### Work order
Filter the listing below, please, and copy only the lines with the word "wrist".

===== Information shown

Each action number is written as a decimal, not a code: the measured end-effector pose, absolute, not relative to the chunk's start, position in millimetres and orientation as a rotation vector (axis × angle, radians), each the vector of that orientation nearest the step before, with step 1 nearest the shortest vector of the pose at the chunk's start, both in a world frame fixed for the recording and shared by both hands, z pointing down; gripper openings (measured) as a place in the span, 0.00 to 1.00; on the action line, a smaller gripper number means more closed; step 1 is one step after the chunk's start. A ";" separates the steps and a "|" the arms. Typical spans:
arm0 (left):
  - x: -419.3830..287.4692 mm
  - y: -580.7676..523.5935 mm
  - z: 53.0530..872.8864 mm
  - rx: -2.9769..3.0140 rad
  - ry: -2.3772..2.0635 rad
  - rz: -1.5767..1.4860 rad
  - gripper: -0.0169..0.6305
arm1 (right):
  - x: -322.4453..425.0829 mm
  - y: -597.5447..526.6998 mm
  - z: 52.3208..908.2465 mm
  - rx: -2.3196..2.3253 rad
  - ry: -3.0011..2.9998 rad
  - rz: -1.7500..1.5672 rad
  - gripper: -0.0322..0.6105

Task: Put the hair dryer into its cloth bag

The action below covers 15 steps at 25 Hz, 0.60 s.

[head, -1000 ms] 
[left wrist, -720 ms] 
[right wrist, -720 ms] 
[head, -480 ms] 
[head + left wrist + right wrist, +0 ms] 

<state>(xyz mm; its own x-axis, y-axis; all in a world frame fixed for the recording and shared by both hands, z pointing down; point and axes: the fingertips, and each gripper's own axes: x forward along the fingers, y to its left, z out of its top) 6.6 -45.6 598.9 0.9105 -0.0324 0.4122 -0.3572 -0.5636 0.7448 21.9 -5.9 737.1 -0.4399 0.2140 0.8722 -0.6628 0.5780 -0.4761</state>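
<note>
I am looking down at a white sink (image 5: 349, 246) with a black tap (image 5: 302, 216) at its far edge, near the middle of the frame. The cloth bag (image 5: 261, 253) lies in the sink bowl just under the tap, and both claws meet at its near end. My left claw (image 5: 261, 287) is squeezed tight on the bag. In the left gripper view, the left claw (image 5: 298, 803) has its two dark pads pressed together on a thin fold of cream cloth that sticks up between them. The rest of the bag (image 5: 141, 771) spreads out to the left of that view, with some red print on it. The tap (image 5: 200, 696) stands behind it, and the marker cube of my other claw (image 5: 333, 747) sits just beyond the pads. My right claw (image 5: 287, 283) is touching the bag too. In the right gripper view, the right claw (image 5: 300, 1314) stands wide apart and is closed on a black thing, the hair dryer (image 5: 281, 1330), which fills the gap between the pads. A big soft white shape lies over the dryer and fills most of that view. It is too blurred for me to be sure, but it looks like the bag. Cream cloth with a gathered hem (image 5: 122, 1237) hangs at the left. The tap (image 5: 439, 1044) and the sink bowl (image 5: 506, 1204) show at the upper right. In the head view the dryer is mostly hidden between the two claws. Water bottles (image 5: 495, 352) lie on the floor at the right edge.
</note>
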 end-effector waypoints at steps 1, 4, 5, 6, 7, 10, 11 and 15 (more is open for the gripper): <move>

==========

### Reply to the task
[left wrist, -720 ms] 
[right wrist, -720 ms] 
[head + left wrist + right wrist, +0 ms] 

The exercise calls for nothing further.